In 2010, the no-collateral bank loans in the millions of dollars handed out to T-TPLF cronies, friends and supporters and the 1.7 billion birr ($141.6 million) loan to Messebo Cement Factory, one of the many companies owned by the “Endowment Fund for the Rehabilitation of Tigray” (EFFORT) sent the “Development Bank of Ethiopia” careening into insolvency.
Why not privatize land?
The T-TPLF says it is committed to “privatization”. Then, why doesn’t the T-TPLF privatize land in the country?
The T-TPLF says land cannot be privatized because it is owned by the government?

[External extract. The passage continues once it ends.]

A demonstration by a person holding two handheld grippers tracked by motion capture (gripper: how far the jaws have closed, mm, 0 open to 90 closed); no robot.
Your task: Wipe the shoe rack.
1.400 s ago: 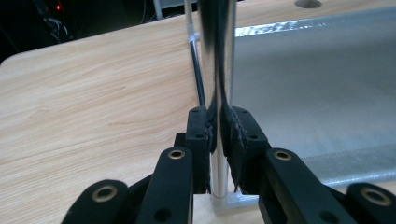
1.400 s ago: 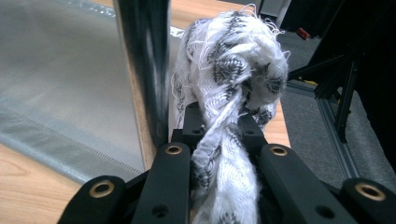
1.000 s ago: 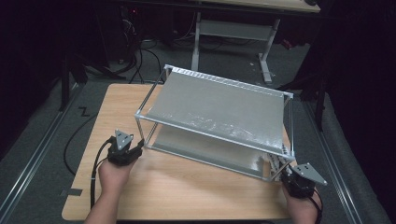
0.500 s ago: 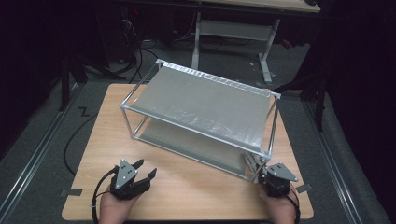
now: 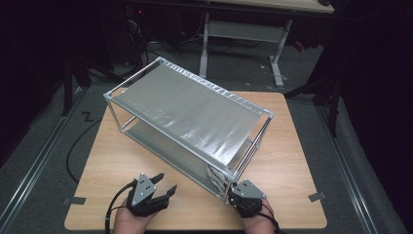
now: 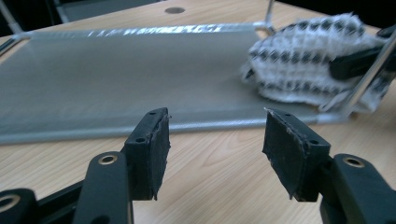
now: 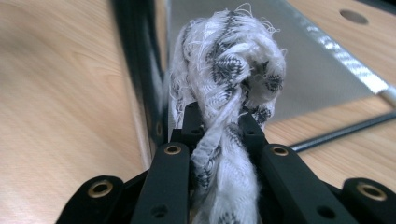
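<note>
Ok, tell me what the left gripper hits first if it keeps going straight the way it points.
Most likely the lower shelf edge of the metal rack, straight ahead of the open left gripper across bare table; depth is hard to judge.

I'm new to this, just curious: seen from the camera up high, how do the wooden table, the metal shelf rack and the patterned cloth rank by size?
1. wooden table, the largest.
2. metal shelf rack, covering much of the tabletop.
3. patterned cloth, a small bunch at the rack's near corner by the right gripper, partly hidden.

Black hand-held gripper (image 5: 163, 185) with brass-ringed screw holes, trailing cable.
</note>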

And I ask the T-TPLF, “Who owns the government?”
Ethiopia under the T-TPLF is going down, down, down…
Despite the T-TPLF’s claims that Ethiopia is “one of the fastest growing countries in the world”, the fact remains that Ethiopia is among the poorest. In 2015, Ethiopia was ranked 171st poorest (out of 185 countries) country in the world by Global Finance.
Ethiopia’s debt is mounting. In 2015, “Ethiopia public debt was 34, 539 million dollars” an increase of 8,843 million over 2014.” That “debt reached 56.05% of Ethiopia GDP, a 9.75 percentage point rise from 2014, when it was 46.30% of GDP.” Is it unlikely Ethiopia’s public debt will hit USD$40 billion in 2017?

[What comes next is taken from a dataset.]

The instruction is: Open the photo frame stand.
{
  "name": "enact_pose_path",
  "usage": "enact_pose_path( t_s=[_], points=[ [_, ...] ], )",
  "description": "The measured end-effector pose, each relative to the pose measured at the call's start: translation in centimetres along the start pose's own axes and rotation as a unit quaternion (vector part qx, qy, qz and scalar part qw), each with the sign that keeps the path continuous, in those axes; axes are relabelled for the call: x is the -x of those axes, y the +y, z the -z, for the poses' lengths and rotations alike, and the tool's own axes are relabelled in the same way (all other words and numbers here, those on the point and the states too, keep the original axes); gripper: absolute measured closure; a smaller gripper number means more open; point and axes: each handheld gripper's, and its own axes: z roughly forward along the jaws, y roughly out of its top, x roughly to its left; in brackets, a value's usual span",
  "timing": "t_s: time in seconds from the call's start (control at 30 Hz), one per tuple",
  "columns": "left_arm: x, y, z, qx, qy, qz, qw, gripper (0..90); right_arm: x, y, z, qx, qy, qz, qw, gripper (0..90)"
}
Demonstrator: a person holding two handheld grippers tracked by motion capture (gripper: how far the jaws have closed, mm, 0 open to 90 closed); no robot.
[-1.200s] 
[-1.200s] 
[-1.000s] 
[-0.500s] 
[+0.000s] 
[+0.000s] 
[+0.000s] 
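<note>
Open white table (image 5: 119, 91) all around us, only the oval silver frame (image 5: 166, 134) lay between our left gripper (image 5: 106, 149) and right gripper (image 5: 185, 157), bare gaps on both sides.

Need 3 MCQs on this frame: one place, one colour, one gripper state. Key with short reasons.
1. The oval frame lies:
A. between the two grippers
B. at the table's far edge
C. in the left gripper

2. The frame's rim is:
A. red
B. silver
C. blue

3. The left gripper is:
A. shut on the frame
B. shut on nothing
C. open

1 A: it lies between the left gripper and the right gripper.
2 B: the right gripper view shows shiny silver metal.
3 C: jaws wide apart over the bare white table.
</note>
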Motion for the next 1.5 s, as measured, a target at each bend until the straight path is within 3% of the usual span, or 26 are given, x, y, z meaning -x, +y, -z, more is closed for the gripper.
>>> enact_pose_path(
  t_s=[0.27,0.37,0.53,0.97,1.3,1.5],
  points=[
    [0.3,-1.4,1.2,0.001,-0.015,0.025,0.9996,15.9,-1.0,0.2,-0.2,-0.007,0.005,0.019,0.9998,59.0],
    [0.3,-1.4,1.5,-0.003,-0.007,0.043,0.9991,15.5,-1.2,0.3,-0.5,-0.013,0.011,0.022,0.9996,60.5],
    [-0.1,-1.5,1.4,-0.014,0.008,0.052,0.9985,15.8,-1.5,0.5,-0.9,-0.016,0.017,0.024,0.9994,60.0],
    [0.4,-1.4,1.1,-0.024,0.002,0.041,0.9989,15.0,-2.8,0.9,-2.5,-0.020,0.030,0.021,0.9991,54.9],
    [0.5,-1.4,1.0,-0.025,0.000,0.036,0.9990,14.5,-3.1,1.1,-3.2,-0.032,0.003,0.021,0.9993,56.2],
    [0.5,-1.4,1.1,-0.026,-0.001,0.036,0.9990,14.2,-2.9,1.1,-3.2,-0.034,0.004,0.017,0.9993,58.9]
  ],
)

In 2016, the “worst drought in 50 years” is alleged to have occurred in Ethiopia “devastating eight out of 10 people who depend on farming and livestock.” Some 18 million (18 percent of the population) Ethiopians were given USD$1.7 billion in emergency handouts in 2016. How much of that $1.7 billion lined the pockets of T-TPLF, the international poverty pimps and other parasi-ticks remains to be determined.
For the past 25 years, the T-TPLF has sold large chunks of Ethiopia for pennies to foreign fly-by-night operators masquerading as investors. The T-TPLF has given away Ethiopia’s mineral wealth to its cronies and supporters. The T-TPLF is conducting fire sales on Ethiopia’s infrastructure today. The T-TPLF continues to trade on the souls of starving Ethiopians.
The T-TPLF is a scourge on Ethiopia. The T-TPLF stuffs its pockets while Ethiopians stand holding a bagful of debt, fire sale IOUs and empty promissory notes.
There is the Midas Touch that turns everything to gold.
Then there is the T-TPLF touch which turns gold into _ _ _t.